La sorpresa mayor fue, que el resto de las lápidas pertenecían también a niños que no
superaban los nueve años de edad. Había tres fallecidos el mismo día en que nacieron.
Las manos cubrieron mi boca. Las piernas me temblaban como incapaces de soportar mi peso.
Creí que los pliegues de las rodillas se vencerían en cualquier momento dejándome
desplomada sobre el césped. Quedaban sólo dos epitafios por leer. Eran de dos niñas.
Una llamada Julia, fallecida al otro día que nació. La otra con el nombre de Eleonor
nacida el mismo día, quizás melliza de la primera pero muerta una semana mas tarde.

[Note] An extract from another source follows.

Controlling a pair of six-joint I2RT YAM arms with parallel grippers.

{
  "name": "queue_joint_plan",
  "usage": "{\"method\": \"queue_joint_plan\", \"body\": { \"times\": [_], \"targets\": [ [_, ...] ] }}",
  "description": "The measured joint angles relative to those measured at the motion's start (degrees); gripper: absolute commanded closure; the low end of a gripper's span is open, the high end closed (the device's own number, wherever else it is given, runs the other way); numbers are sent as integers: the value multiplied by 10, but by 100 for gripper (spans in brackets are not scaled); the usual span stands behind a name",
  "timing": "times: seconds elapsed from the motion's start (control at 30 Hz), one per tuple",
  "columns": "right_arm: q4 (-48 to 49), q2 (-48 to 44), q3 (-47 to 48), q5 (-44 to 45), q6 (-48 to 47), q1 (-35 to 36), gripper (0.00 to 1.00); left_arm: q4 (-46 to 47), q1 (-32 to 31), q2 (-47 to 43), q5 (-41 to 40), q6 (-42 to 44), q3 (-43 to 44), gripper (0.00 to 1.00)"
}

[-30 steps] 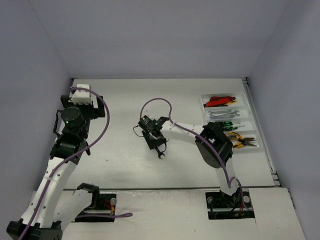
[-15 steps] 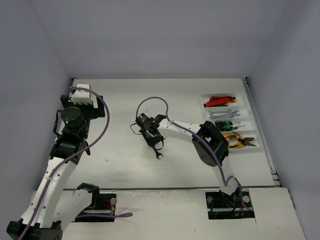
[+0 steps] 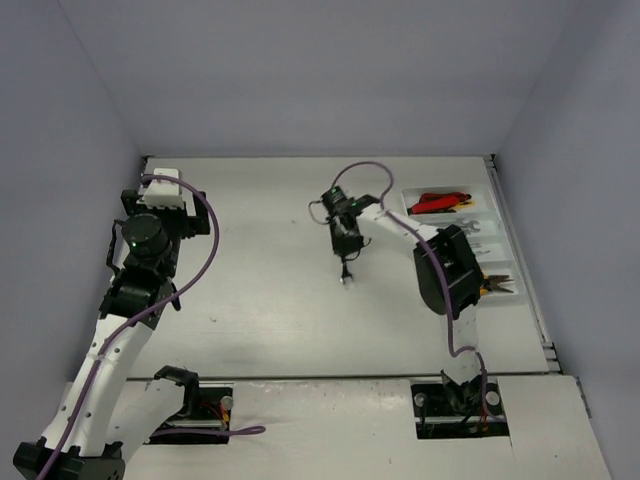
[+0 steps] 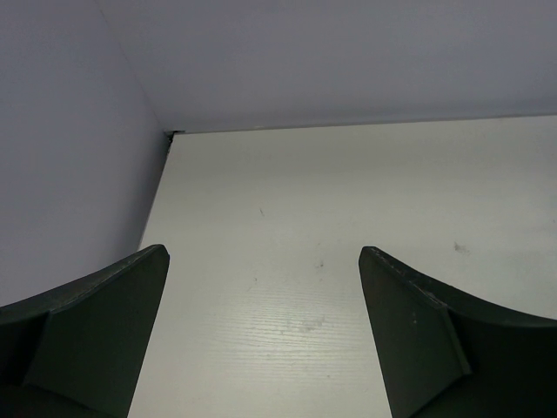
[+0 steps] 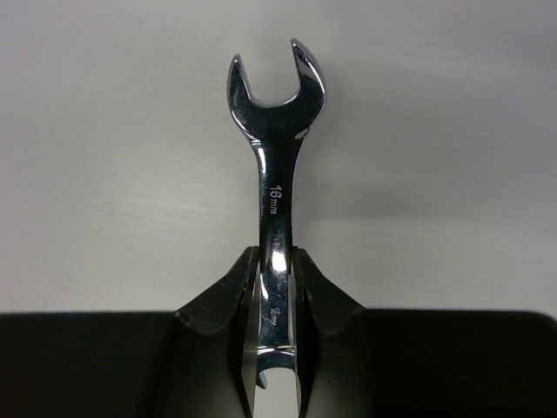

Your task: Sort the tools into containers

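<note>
My right gripper (image 5: pixel 277 254) is shut on the shank of a silver wrench (image 5: pixel 277 187) marked 16 mm, whose open end points away from the fingers. From above, that gripper (image 3: pixel 346 256) hangs over the middle of the table with the wrench (image 3: pixel 347 276) dangling below it, left of the white tray (image 3: pixel 486 207). The tray holds red-handled cutters (image 3: pixel 438 203), silver wrenches (image 3: pixel 472 228) and orange-handled pliers (image 3: pixel 496 283); the right arm hides part of it. My left gripper (image 4: pixel 261 254) stands open over bare table at the far left, with nothing between its fingers (image 4: pixel 104 305).
Grey walls enclose the table on the left, back and right. The left arm (image 3: pixel 145 255) stands close to the left wall, near the far-left corner (image 4: pixel 170 133). A purple cable (image 3: pixel 360 170) loops above the right wrist.
The right gripper closed on the wrench, lifted it off the table and swung it right and farther back, toward the tray. The left arm has not moved.
</note>
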Motion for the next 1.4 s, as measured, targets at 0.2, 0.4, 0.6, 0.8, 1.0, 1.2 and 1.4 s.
{"method": "queue_joint_plan", "body": {
  "times": [0.2, 0.4, 0.6, 0.8, 1.0, 1.2, 1.4],
  "targets": [
    [29, -113, -42, -1, 62, -170, 100, 0, 0, -1, 0, 0, 0, 12],
    [65, -167, -79, -4, 143, -316, 100, 0, 0, -6, 0, 0, 0, 12],
    [93, -166, -136, -14, 235, -395, 100, 0, 0, -10, 0, 0, 0, 12],
    [123, -154, -147, -16, 324, -413, 100, 0, 0, -11, 0, 0, 0, 12],
    [155, -126, -147, -17, 389, -413, 95, 0, 0, -11, 0, 0, 0, 12],
    [161, -94, -161, -21, 416, -414, 82, 0, 0, -11, 0, 0, 0, 12],
    [172, -95, -173, -26, 412, -414, 45, 0, 0, -11, 0, 0, 0, 12]
  ]
}}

Giré sobre mi misma, estaba rodeada de niños muertos. De las veinte lápidas había
contado catorce niños y sólo dos adultos, el resto eran ilegibles. La familia Rodgers
tenía una extraña fatalidad sobre los niños o era algo habitual en la antigüedad el
fallecimiento prematuro.
Un murmullo me sobresaltó. Había sonado como la risa
de un chiquillo. Me asusté, quise irme pero no podía dejar de mirar alrededor. Nombres,
fechas, en un cementerio de niños. No podía recordar la orientación de las tumbas, pero
algunas me parecieron cambiadas, como si me miraran. Pero con ojos inocentes, con ojos de
niños. Un fuerte dolor en los ovarios hizo llevar mis manos hasta mi vientre. Esta vez mi
voluntad de abandonar el lugar prevaleció. Las lágrimas me asaltaron en el camino, al
llegar al umbral de la escalera de acceso me di vuelta. El pequeño cementerio estaba
allí. Volvió a ser un manojo de lápidas envueltas en el pastizal, alguien debería
limpiarlo. Los niños son traviesos por naturaleza, les gusta recibir un poco de
atención. Jugar con los adultos y con nuevos niños.
La sensación de tristeza desapareció con el último
escalón. Inconscientemente mis manos aún sostenían el dolor en los ovarios. No creo que
esté embarazada. Yo sé que no es tiempo. No sé, no creo. Pero si fuera varón me
gustaría que se llame Rodger. Tal vez debería hablarlo con Janus.